Hydrostatic pressure

Children with autism are known to crave deep pressure. Water provides this through hydrostatic pressure, or the pressure that a liquid exerts when it’s at rest. Water exerts 30x more deep pressure stimulation on the body than air. More importantly, unlike pressure vests or weighted blankets, water completely surrounds and envelopes the child’s body, perfectly distributing an equal and consistent amount of pressure on all submerged parts of the body. The result is an especially calming environment that soothes children with autism, helps them organize other sensory inputs, and gives them more confidence to try new movements.

Vestibular stimulation

Some of the obsessive, repetitive behaviors that children with autism exhibit, such as rocking and twirling, are directly related to an underdeveloped vestibular system.

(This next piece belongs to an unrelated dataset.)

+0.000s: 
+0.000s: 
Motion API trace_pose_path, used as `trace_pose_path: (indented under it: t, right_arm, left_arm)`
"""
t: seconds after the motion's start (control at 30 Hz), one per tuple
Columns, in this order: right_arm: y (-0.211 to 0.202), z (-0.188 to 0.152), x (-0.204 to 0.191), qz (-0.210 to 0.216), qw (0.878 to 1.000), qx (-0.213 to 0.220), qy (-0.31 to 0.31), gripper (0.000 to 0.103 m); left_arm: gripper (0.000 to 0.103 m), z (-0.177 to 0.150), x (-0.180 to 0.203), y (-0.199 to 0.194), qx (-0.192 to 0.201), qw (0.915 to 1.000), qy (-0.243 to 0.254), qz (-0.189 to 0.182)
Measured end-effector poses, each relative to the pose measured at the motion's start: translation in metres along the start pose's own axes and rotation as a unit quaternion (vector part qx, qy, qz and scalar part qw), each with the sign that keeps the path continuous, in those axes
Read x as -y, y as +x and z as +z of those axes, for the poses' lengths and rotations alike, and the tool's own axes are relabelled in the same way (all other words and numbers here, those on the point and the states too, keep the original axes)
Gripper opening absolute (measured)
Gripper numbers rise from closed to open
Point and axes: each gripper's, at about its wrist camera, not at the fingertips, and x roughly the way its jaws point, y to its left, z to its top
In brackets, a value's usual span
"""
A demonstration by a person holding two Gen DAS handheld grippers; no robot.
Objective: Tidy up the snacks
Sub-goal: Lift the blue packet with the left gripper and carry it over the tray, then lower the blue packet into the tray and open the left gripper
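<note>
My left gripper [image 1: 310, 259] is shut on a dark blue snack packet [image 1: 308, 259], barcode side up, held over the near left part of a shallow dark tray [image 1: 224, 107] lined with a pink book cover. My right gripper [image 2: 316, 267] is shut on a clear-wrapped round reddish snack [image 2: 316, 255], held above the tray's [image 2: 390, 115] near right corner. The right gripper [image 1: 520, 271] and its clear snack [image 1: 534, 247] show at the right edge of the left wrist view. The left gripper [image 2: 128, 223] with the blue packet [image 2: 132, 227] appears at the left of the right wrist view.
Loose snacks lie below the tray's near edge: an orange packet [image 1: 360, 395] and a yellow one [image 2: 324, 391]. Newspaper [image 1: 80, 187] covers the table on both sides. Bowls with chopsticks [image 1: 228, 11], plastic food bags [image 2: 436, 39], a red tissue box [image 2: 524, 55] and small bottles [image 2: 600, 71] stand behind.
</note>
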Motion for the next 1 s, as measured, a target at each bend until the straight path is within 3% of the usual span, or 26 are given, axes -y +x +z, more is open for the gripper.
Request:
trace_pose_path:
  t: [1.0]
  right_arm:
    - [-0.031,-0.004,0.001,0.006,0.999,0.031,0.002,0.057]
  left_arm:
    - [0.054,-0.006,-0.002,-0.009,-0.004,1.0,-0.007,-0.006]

Children with autism usually engage in these activities because they are trying, by external measures, to develop a sense of balance. Unfortunately, these maladaptive modulations are also distracting and, too often, self-destructive. By contrast, moving around in water creates a controlled vestibular situation that is safe and more effective than other methods.

Proprioceptive feedback

Aquatic therapy for children with autism includes activities specifically designed to provide proprioceptive feedback. Proprioception, also known as your sixth sense, is your body’s ability to understand where it is in space—which is an ability that develops later in childhood, explaining why babies need to be held and why toddlers’ movements are erratic. For children with autism, this sense is usually underdeveloped, making them seem clumsy or strange in their movements. In water, the resistance children encounter when they move, the feel of water rushing past them, and the hydrostatic pressure when they are still all combine to give enhanced proprioceptive feedback and improve this sense.